C. Was it unreasonable for the trial judge to treat segregation as a voluntary choice made by Mr. K?
[106] The trial judge’s consideration of Mr. K’s request to be placed in segregation was not unreasonable. The issue, as posed by Mr. K, does not fairly capture the trial judge’s reasoning. The trial judge did not deny Mr. K’s application because his decision to go into segregation was “voluntary”. To the trial judge, the relevance of Mr. K’s request for segregation, and his thankfulness for having been segregated, arose from the indisputable fact that segregation helped alleviate Mr. K’s concern about his safety, notwithstanding the horrendous conditions of being placed in segregation. Since Mr. K wanted segregation, even as a desperate measure for self-preservation, the stress of being in segregation was lessened by the relief that segregation offered him. I see no problem with this reasoning.
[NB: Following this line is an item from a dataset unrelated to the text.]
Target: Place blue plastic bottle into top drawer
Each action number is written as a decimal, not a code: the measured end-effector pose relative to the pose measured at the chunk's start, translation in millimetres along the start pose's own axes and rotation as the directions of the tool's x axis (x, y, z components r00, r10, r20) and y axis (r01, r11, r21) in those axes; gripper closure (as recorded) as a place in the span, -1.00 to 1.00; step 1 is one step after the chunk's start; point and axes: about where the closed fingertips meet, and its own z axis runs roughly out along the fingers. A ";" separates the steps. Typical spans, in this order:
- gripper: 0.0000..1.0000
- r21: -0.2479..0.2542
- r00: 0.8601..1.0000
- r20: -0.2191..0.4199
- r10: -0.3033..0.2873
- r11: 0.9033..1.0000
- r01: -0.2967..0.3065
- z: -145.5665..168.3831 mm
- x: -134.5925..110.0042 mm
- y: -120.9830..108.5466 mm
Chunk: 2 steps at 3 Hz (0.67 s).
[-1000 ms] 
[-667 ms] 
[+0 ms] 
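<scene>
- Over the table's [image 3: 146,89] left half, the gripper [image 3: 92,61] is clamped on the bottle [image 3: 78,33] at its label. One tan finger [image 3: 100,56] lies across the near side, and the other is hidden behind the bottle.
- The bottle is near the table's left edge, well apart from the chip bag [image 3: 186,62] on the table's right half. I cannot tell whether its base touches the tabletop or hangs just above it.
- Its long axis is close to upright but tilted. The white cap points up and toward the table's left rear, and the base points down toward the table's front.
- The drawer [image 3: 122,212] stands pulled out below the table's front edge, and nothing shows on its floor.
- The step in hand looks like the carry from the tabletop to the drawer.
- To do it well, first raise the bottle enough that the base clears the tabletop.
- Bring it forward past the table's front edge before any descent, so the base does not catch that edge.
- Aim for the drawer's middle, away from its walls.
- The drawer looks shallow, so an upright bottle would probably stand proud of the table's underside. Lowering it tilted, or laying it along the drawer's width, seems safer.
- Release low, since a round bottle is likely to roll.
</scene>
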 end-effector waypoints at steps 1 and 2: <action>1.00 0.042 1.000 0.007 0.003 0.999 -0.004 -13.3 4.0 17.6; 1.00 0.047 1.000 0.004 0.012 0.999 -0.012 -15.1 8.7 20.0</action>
[107] I would therefore dismiss this ground of appeal.
CONCLUSION
[108] In my view, the trial judge gave a cogent, well-reasoned basis for rejecting Mr. K’s claim that the segregation deprived him of the capacity to make a voluntary decision to plead guilty. Moreover, the circumstances surrounding the plea at issue strongly suggest that Mr. K made the choice to plead guilty because of the imposing strength of the case against him, and to demonstrate that he accepted responsibility for his actions in the hope that by doing so he could temper the significant punishment he had coming for the brutal crimes he committed against the complainant. I can see no basis for setting aside Mr. K’s plea.
[109] For the reasons above, I would dismiss Mr. K’s appeal.
Released: November 19, 2021 “David M. Paciocco J.A.” “I.V.B. Nordheimer J.A.” “S. Coroza J.A.”
[1] See R. v. Lamoureux (1984), 13 C.C.C. (3d) 101 (Que. C.A.) and R. v. Rajaeefard (1996), 27 O.R. (3d) 323 (C.A.).